__WORK REQUEST__: Only the pictures should be left out; repeat the rest of the data exactly.

__DATASET CONTENT__:

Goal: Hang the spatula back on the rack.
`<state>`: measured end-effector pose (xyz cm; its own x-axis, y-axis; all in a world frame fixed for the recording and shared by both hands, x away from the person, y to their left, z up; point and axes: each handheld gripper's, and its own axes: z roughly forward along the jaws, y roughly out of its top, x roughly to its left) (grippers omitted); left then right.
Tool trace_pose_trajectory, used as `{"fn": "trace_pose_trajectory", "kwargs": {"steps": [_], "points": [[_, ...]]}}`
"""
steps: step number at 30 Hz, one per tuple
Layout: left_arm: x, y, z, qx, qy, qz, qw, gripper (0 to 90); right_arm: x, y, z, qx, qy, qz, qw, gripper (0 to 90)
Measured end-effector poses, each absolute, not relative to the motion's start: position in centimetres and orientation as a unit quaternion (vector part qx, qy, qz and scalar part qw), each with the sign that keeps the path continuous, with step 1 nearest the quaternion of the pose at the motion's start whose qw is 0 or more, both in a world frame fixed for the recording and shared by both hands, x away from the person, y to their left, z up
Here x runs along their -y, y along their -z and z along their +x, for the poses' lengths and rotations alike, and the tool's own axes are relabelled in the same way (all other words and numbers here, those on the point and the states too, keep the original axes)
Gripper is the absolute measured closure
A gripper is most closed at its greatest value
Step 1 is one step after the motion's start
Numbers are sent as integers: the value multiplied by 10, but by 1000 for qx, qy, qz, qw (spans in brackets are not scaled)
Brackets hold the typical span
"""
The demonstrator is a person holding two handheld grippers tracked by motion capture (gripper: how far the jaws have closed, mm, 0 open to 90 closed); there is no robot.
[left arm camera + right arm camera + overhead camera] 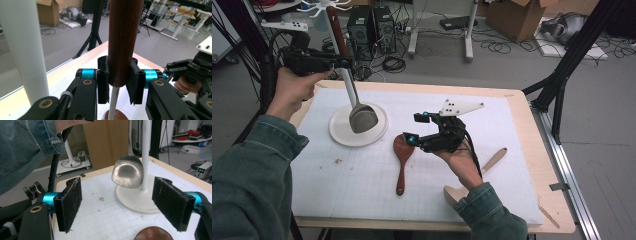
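leftmost, the left gripper (346, 62) is held up at the far left corner of the table (532, 150); its jaws are clamped on the dark wooden handle of a metal ladle (362, 118), seen pinched between the pads (103, 82) in the left gripper view; the ladle hangs nearly upright, its bowl just above the round white base of a stand (377, 131) that sits on the white gridded mat (492, 175); whether bowl and base touch cannot be told; right of the stand, a wooden spoon (401, 160) lies flat on the mat, bowl far, handle near; just right of it, the right gripper (417, 127) is held low over the mat, jaws spread wide with nothing between them; at the near right, a pale wooden spatula (494, 161) lies partly hidden under the right hand (462, 165).
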<state>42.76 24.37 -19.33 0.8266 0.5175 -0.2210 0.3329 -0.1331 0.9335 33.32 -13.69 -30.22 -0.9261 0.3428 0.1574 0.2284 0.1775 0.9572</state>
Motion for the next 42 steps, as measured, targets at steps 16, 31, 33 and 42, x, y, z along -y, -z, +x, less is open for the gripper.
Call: {"fn": "trace_pose_trajectory", "kwargs": {"steps": [16, 31, 33, 42], "points": [[-259, 199, 429, -313, -85, 725, 607, 697, 144, 301, 334, -768, -608, 194, 52, 233], [-279, 186, 415, -313, -127, 730, 594, 597, 172, 302, 337, -782, -581, 216, 72, 233], [-282, 183, 412, -311, -130, 731, 593, 607, 175, 302, 337, -784, -577, 218, 73, 233], [-287, 167, 399, -295, -139, 730, 601, 774, 192, 303, 334, -788, -568, 224, 79, 233]]}}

__YOUR SOLUTION__:
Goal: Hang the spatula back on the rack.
`<state>`: measured end-effector pose (xyz cm; its own x-axis, y-axis; all in a world frame fixed for the recording and shared by both hands, x away from the person, y to their left, z up; point and axes: each handheld gripper's, and its own axes: z roughly forward along the jaws, y roughly out of its top, x roughly to its left) (grippers omitted); left then right.
Tool trace_pose_trajectory, used as `{"fn": "trace_pose_trajectory", "kwargs": {"steps": [_], "points": [[_, ...]]}}`
"""
steps: step number at 30 Hz, one per tuple
Layout: left_arm: x, y, z, qx, qy, qz, qw, gripper (0 to 90); right_arm: x, y, z, qx, qy, qz, qw, gripper (0 to 90)
Measured end-effector poses, each absolute, not relative to the motion's start: position in centimetres and orientation as a unit quaternion (vector part qx, qy, qz and scalar part qw), each with the sign that keeps the path continuous, with step 1 nearest the quaternion of the pose at the motion's start whose qw is 0 or more, both in a world frame fixed for the recording and shared by both hands, x away from the person, y to their left, z up
Here x runs along their -y, y along their -z and z along their +x, for the poses' lengths and rotations alike, and the tool's own axes are relabelled in the same way (all other words and numbers here, those on the point and the states too, keep the original axes)
Gripper is the absolute measured closure
A gripper is most closed at its greatest value
Step 1 is one step after the motion's start
Numbers are sent as integers: the value multiplied by 10, but by 1000 for qx, qy, qz, qw (spans in brackets are not scaled)
Brackets hold the typical span
"""
The demonstrator is a person holding two handheld grippers tracked by motion capture (gripper: how far the jaws have closed, mm, 0 open to 90 closed); there is no robot.
[left arm camera + right arm camera + overhead camera] 
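leftmost, the left gripper (346, 62) is held up at the far left corner of the table (532, 150); its jaws are clamped on the dark wooden handle of a metal ladle (362, 118), seen pinched between the pads (103, 82) in the left gripper view; the ladle hangs nearly upright, its bowl just above the round white base of a stand (377, 131) that sits on the white gridded mat (492, 175); whether bowl and base touch cannot be told; right of the stand, a wooden spoon (401, 160) lies flat on the mat, bowl far, handle near; just right of it, the right gripper (417, 127) is held low over the mat, jaws spread wide with nothing between them; at the near right, a pale wooden spatula (494, 161) lies partly hidden under the right hand (462, 165).
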<state>42.76 24.37 -19.33 0.8266 0.5175 -0.2210 0.3329 -0.1331 0.9335 33.32 -13.69 -30.22 -0.9261 0.3428 0.1574 0.2284 0.1775 0.9572</state>
Motion for the next 42 steps, as measured, targets at steps 16, 31, 33 and 42, x, y, z along -y, -z, +x, less is open for the gripper.
Call: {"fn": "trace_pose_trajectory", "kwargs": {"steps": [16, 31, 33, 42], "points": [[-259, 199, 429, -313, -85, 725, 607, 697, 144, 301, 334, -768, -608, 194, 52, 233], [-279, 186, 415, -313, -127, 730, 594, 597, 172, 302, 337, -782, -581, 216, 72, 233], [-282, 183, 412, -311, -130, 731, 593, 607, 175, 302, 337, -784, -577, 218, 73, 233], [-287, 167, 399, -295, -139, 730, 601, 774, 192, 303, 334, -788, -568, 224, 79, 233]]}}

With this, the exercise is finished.